Dentro de las aspiraciones formuladas por la anterior cita partidista ocupó un lugar preponderante el tema de la salud y ella espera, en lo posible, dar sus criterios para hacer más efectiva la labor del sector y elevarlo a niveles de excelencia.

“Nosotros, desde el punto de vista médico, debemos comprometernos, sobre todo, a utilizar la medicina natural y tradicional, emplear racionalmente los recursos, no formular exámenes complementarios innecesarios, sin descuidar el método clínico”.

No me has hablado de la mortalidad infantil

“Sobre todo eso, mantener los índices nacionales y mundial. Cuba exhibe valores, comparables con países desarrollados. Camagüey debe aspirar a mantenerse en la actual tasa, por debajo de la media del país”.

¿Y Guáimaro donde desarrollas su trabajo cómo anda?

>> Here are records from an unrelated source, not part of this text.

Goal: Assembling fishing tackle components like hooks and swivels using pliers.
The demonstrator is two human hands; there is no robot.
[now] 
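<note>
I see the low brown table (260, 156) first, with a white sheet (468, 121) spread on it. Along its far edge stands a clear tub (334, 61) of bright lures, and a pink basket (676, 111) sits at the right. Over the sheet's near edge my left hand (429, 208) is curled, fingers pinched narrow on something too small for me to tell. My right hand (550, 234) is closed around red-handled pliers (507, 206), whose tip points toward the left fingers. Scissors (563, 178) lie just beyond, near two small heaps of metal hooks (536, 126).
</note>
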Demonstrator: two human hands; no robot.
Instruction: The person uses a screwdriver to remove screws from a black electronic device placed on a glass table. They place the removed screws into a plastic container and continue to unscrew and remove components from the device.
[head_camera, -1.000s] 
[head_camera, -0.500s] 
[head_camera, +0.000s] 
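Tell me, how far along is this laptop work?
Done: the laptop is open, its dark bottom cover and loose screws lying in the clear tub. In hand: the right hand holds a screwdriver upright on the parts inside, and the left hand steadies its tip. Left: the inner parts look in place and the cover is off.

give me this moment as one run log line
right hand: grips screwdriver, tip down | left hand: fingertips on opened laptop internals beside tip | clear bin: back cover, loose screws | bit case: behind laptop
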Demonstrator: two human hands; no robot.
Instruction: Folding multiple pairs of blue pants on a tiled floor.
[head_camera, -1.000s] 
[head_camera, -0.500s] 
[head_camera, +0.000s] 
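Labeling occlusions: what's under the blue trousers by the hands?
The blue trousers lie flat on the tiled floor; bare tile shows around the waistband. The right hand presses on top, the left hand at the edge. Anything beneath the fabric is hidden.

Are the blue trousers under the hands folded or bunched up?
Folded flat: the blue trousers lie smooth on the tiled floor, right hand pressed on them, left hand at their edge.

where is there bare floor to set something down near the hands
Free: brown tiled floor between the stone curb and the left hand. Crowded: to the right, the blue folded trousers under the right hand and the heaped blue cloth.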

Y nos sorprende con una respuesta sencilla, pero profunda:

--En cero.

Es natural del poblado tunero de Colombia, a 12 kilómetros de la cuna del constitucionalismo cubano. Estudió en Camagüey la carrera de medicina, de la que se graduó en 1987 y tres años más tarde finalizó la preparación como especialista de primer grado en pediatría en el hospital “Eduardo Agramonte Piña”.

No se ha mostrado estática en sus funciones en la salud. Desempeñó, entre otras responsabilidades, la dirección de la policlínica “Victoria de Girón”, de Guáimaro, donde mantiene la consulta de su especialidad, independientemente a desarrollar guardias periódicas en el hospital municipal “Armando Cardoso”.

Háblame de los jóvenes.

“Nosotros en el comité del Partido de la policlínica tenemos la ardua tarea de motivar a los jóvenes y guiarlos para que modifiquen la conducta que mantienen en estos tiempos”.

Selló la conversación recordando que antes del triunfo de la Revolución era imposible llegar a ser médico por su origen de pobre y negra.

“Y de esa historia hay que hablarle a nuestros jóvenes, de dónde nacimos, de dónde somos y hacia dónde vamos”, exclamó, mientras dejó escapar una sonrisa.